__Exercise data__.
>>>>
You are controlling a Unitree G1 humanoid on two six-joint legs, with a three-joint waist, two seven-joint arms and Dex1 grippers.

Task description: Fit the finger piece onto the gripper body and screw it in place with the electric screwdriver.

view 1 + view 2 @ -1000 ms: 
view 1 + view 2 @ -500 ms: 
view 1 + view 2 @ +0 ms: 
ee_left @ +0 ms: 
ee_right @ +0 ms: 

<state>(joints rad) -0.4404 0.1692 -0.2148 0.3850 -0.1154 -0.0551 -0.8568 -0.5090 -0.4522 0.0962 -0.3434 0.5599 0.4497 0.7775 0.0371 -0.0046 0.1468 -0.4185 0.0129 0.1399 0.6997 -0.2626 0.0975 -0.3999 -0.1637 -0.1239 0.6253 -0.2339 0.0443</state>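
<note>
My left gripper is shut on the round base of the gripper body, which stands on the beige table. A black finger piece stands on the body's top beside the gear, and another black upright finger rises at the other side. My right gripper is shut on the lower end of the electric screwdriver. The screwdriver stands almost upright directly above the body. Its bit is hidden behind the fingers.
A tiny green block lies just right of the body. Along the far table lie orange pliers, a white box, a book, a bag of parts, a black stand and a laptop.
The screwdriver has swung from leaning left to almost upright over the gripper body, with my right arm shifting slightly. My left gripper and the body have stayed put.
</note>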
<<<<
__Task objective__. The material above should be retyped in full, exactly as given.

__Response__.
You are controlling a Unitree G1 humanoid on two six-joint legs, with a three-joint waist, two seven-joint arms and Dex1 grippers.

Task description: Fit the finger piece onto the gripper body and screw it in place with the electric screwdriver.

view 1 + view 2 @ -1000 ms: 
view 1 + view 2 @ -500 ms: 
view 1 + view 2 @ +0 ms: 
ee_left @ +0 ms: 
ee_right @ +0 ms: 

<state>(joints rad) -0.4404 0.1692 -0.2148 0.3850 -0.1154 -0.0551 -0.8568 -0.5090 -0.4522 0.0962 -0.3434 0.5599 0.4497 0.7775 0.0371 -0.0046 0.1468 -0.4185 0.0129 0.1399 0.6997 -0.2626 0.0975 -0.3999 -0.1637 -0.1239 0.6253 -0.2339 0.0443</state>
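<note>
My left gripper is shut on the round base of the gripper body, which stands on the beige table. A black finger piece stands on the body's top beside the gear, and another black upright finger rises at the other side. My right gripper is shut on the lower end of the electric screwdriver. The screwdriver stands almost upright directly above the body. Its bit is hidden behind the fingers.
A tiny green block lies just right of the body. Along the far table lie orange pliers, a white box, a book, a bag of parts, a black stand and a laptop.
The screwdriver has swung from leaning left to almost upright over the gripper body, with my right arm shifting slightly. My left gripper and the body have stayed put.
</note>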

What was asked now has a complete answer.